DNA alone isn’t a predictor of intelligence, and certainly counting the percentage similarity isn’t enough to give you any kind of meaningful read.
It’s better phrased to say that your DNA helps an organism meet the preconditions for intelligence (big brain, toolmaking, etc), but at some point the brain is too complex to take any single gene and boil it down to “the intelligence gene”.
Supposedly the Neanderthals were deficient in a few genes for speech, so they might have had the capacity for intelligence. But without being able to talk about it, they wouldn’t have been able to share it, and wouldn’t have been able to use it very well. They might have done better in the modern world where we know how to handle neurodiversity better, whereas in the past we just probably killed them all for being too different.
The number of chromosomes is mostly irrelevant - dozens of mammals and other animals, even plants, have more chromosomes - and even the number of genes is mostly irrelevant - again, many other animals have far more. What matters is what the genes do, how they are expressed, the proteins they make. Very small changes appear to have massive lasting effects.
Pretty sure the gene differences are not spread like that though. We do have a lot of genes in common; a quick googling suggests it might be closer to 99% for protein coding genes.
The key thing for the OP is that 2% DNA difference doesn’t automatically map to 2% physical difference. A small number of genes may just code for “make the cortex much bigger” and result in an organism that is light years ahead in abstract thought and planning.

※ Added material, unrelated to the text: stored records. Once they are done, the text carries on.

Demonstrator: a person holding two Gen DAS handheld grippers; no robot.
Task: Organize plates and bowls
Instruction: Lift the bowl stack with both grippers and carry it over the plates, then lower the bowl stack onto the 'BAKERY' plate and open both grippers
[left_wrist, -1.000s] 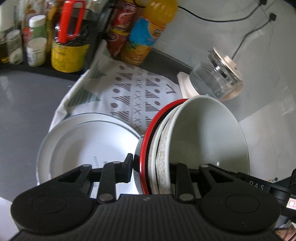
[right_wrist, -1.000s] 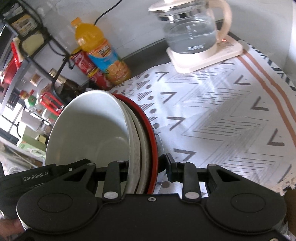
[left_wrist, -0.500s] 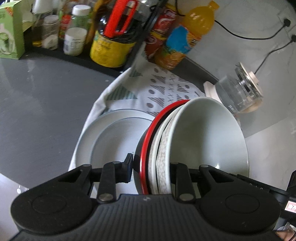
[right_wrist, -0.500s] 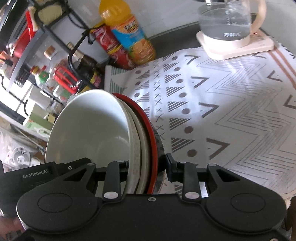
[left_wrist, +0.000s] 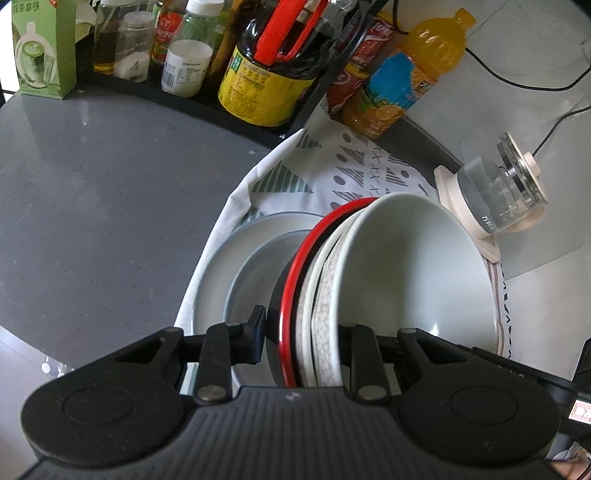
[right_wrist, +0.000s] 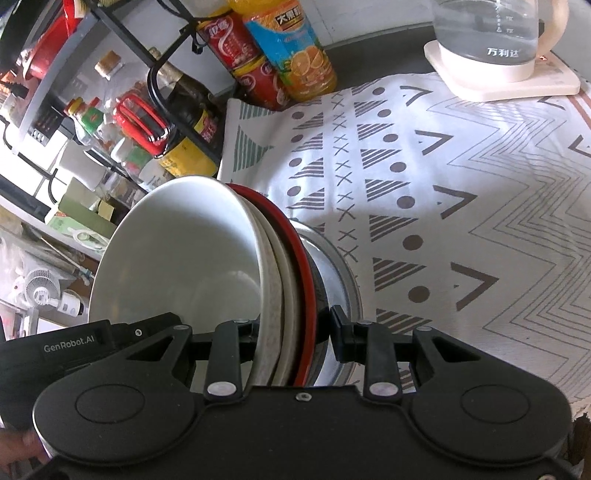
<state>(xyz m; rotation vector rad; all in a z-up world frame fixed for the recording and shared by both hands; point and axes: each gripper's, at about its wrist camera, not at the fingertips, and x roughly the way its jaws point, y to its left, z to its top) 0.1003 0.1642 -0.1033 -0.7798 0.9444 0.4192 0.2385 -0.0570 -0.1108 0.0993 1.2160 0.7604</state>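
Above the plates (left_wrist: 218, 280) on the patterned cloth (right_wrist: 461, 192), the nested bowls (left_wrist: 406, 273) hang tilted, the left gripper (left_wrist: 301, 338) and right gripper (right_wrist: 291, 332) each pinching opposite rims, likely to share the load and lower the stack evenly onto the plates

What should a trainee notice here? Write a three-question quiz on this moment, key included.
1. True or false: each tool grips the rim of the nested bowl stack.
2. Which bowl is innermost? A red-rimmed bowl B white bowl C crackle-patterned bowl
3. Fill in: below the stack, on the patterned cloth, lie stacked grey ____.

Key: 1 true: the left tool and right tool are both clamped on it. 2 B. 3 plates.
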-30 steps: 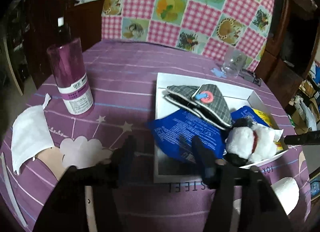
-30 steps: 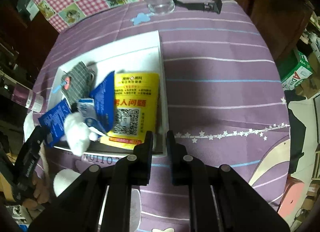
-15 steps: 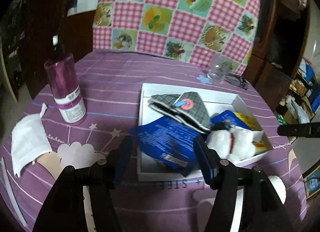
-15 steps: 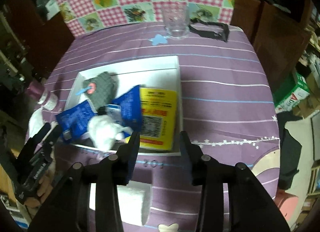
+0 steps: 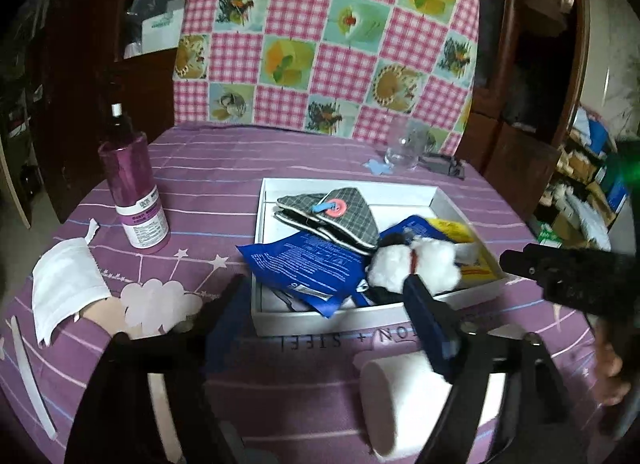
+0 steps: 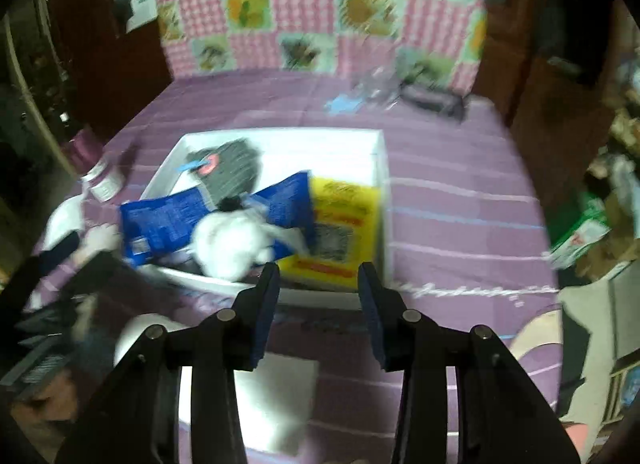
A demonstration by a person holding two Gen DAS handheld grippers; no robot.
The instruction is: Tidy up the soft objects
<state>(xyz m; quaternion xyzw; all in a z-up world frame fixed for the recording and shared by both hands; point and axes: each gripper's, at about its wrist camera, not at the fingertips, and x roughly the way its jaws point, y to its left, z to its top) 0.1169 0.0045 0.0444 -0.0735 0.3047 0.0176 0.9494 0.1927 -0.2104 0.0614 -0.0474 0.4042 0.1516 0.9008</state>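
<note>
In the left wrist view, the left gripper (image 5: pixel 324 296) is hanging over the near edge of the purple tablecloth (image 5: pixel 224 167) with its jaws standing wide apart and nothing between them; they have just been opening further. Beyond it the white box (image 5: pixel 320 320) is holding the soft things: a grey checked pouch (image 5: pixel 344 215) at the back, a blue packet (image 5: pixel 308 264) spilling over the left wall, a white plush toy (image 5: pixel 416 268) against the near right, and a yellow packet (image 5: pixel 456 227) peeking out behind it. A white roll (image 5: pixel 400 392) is lying on the cloth just in front of the box, outside it, and a folded white cloth (image 5: pixel 64 288) is sitting well to the left near the purple bottle (image 5: pixel 134 191). In the blurred right wrist view, the right gripper (image 6: pixel 318 276) is hovering at the box's near wall, jaws parted and empty, having just been opening too. The box is looking full, so the step in hand seems to be choosing the next loose piece; I judge the roll the likely pick, calling for a gripper to be coming down over it with jaws wide enough to span its soft body.
</note>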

The locations where mutations happen should be random. So except in cases where there is strong selective pressure against it, they should be spread everywhere. Especially for codons (Wordle word!) that are synonyms that would not change gene expression but would count in the difference.
Humans have around 175 mutations per generation
The last common ancestor of humans and chimps was around 6 million years ago. Call a generation 20 years, that’s 300,000 generations. Time enough for more than 50,000,000 mutations to accumulate. They’re gonna be spread far and wide.
In humans (probably other species, too), the reason that intelligence differs between individuals is probably 50-80% due to genetic variation, and the rest due to random environmental effects.
Between different species, the difference is probably 100% due to genetic differences. Humans are much smarter than chimps, because of differences in DNA between the two species.
This doesn’t necessarily mean different genes, especially in closely related species like primates, but different alleles for those genes. For example, there was recently news about the human variation of the NOVA1 gene being important in language development. In that case it was a single amino acid change that is only in the human version of the gene which creates the language ability change.